Migraine experience: A little headache heals by itself…

Our author suffers from migraines. If you don’t know this type of headache, you’re all the more happy to comment: A little headache will heal itself…

Sometimes I wake up and she’s already there. She sits on me, I stand next to me.

Sometimes she doesn’t stop by until later in the day. She knocks briefly, then waits outside the door until I have time for her. She’s mostly polite, you have to give her that. Very ambitious at that, because she rarely bothers me during work – only when the stress ends and free time begins. She also likes proverbs: “Don’t get excited too soon” is just as seriously to her as “First work, then pleasure” and she has her own take on the latter.

I speak of her like a good friend, an old acquaintance. I recognize her from afar when suddenly looking at the sun makes me wink at her. I know her patience, with which she can challenge my impatience. And I respect her power, with which she can rob me of all strength at any time.
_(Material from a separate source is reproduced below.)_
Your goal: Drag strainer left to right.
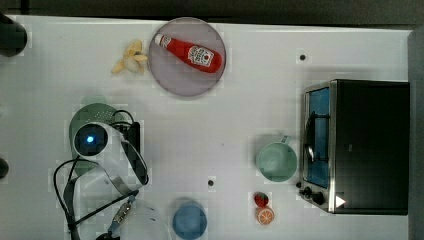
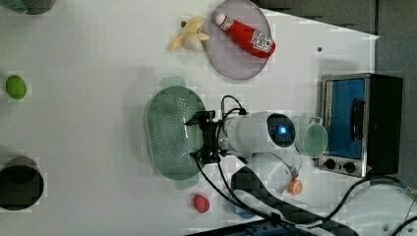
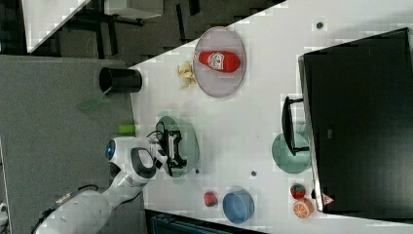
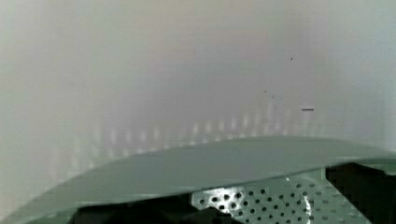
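The strainer is being seen lying on the white desk, close to the desk edge at the top view's left, about midway along that edge. In the left view its perforated bowl is lying open upward, with the pincer sitting over the strainer's rim on the side toward the arm. Whether the pincer is clenched on the rim or released cannot be told. In the wrist view the strainer's broad rim and hole-dotted centre are being shown close up, with bare desk beyond.

The strainer is being largely covered by the arm in the top view. A purple plate carrying a ketchup bottle is lying near the far edge, with a banana just beside it. A mint-green mug is standing just beside a toaster oven toward the top view's right, well apart from the strainer. A blue bowl, a strawberry and an orange slice are lying by the near edge.
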Controlling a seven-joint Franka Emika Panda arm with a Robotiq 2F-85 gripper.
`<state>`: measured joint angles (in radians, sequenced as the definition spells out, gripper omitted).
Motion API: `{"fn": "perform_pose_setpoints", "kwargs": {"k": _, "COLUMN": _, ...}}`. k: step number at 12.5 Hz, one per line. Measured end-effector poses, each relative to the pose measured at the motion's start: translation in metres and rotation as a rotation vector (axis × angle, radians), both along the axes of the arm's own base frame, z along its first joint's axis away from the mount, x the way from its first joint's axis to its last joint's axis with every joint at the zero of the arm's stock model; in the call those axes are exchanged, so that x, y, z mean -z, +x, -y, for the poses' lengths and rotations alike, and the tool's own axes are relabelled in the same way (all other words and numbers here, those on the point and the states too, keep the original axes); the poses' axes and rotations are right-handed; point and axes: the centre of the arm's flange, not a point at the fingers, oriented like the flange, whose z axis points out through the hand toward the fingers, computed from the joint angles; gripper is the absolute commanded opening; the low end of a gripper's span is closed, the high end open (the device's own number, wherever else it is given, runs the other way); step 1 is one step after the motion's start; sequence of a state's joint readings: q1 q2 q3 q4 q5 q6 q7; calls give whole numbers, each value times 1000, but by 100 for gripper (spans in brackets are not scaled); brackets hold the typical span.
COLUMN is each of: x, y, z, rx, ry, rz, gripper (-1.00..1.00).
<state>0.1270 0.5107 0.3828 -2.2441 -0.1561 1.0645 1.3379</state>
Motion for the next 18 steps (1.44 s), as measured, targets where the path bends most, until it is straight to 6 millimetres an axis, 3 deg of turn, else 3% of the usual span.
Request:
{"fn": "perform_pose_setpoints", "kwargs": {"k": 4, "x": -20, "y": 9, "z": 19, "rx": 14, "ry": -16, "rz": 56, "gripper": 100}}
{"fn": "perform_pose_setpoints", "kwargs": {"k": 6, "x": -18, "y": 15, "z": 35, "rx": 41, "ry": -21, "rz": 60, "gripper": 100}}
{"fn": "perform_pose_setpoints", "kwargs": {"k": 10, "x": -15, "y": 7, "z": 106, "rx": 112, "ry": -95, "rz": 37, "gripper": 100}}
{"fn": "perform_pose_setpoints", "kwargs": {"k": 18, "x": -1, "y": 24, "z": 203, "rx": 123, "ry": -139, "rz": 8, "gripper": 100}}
I’ve lived with her since childhood. In fact, migraines have always been a part of our family—it just seems like they decided to make a move when I was born, from my mother’s body to mine. A change of scenery, how nice! Let’s see how I can manage here, she may have thought.

What sounds kind of nice and forgiving now is only half the truth, the funny anecdote that you unpack in good phases in order to, as it is always said with chronic illnesses, “befriend each other”. Also a popular formulation: to “reconcile”, preferably hug right away. I’d love to, if the migraine didn’t always hit my skull backwards with a hammer.
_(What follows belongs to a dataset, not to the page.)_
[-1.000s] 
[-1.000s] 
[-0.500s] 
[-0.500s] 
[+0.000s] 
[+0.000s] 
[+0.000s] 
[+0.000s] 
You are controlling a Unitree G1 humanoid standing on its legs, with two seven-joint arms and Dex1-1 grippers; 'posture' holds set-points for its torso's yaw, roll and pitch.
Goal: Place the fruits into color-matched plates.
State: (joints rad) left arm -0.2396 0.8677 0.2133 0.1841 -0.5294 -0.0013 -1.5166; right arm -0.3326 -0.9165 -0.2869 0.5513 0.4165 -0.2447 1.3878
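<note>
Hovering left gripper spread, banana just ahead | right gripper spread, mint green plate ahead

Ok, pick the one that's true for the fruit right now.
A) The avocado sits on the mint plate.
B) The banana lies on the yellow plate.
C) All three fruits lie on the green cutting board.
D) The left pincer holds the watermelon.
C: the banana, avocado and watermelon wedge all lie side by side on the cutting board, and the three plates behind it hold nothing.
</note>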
It took me a long time to accept the migraines, to be honest I still regularly fail at it. On the one hand, this is due to her unpredictability and my rising anger when she smashes my plans again. On the other hand, it is because of their image. In company, migraines are much friendlier than alone. She’s got a reputation for a slight headache, no beauty, but a welcome visit nonetheless if you want to avoid a dalliance.

Anyone who only knows migraines as a friend of friends, but has never had them at home, finds it difficult to recognize their true self. I notice this again and again when I get pitying looks, but also completely wrong advice. I don’t blame people, it’s hard to grasp something that you don’t know yourself. Nevertheless, I notice how the social prestige of migraines makes it more difficult to deal with them, how I begin to be ashamed of them, to hide them, to stop taking me and them seriously, to blame myself and to gradually convince myself of it want to pull myself together just a little bit, then the little headache would heal by itself.

It took me years to be willing to see doctors, get neurology, allow myself to take strong painkillers, not be weak about it, and accept migraines for what they are, a ” complex neurological disease, a temporary dysfunction of the brain”, as the “German Migraine and Headache Society” writes.

What people with migraines don’t want to hear

So here’s a small excerpt of things I really, really don’t want to hear about my migraines anymore – in the hope that it might help others too. I know that most of this advice is well intentioned. But the migraine is more than just a little headache, it gets worse with movement, it is accompanied by sensitivity to light and noise, it causes nausea, heat and cold chills, sometimes you can no longer see or feel properly, sometimes the pain is like that strong that you can think of nothing else. Sometimes the pain is gone, but the dark cloud that clouds your thoughts and mood for days is still there. Then the following comments are a punch in the pit of the stomach, which is still aching:

  • Just take an Ibu, then you can stay.
  • Didn’t you have a headache just yesterday?
  • But that often happens.
  • Have you had anything to drink today?
  • Do you have a lot of stress?
  • Maybe yoga will help you.
  • You just need a vacation.
  • I often have headaches, but I never take pills.
  • But these pills are not healthy either.
  • You need to get more fresh air.
  • Anyway, do you do enough sport?

You people who have now felt caught with these sentences, please don’t be angry with me – I’m not angry with you either. But believe me: If you have migraines, you will think a lot about where it comes from, what relieves it, whether you are absent too often because of it and why you are now getting headaches again. If we then also get the mirror from the outside that everything is not as bad as it feels for us, that we only have to reduce stress a little or meditate – then our girlfriend is already waiting for us at home, who also likes to rage , dances and sounds shrill in the ears when she sings in a continuous loop, completely unimpressed by the feedback from the outside world: Does the world say that a little headache heals itself? Well, let’s see.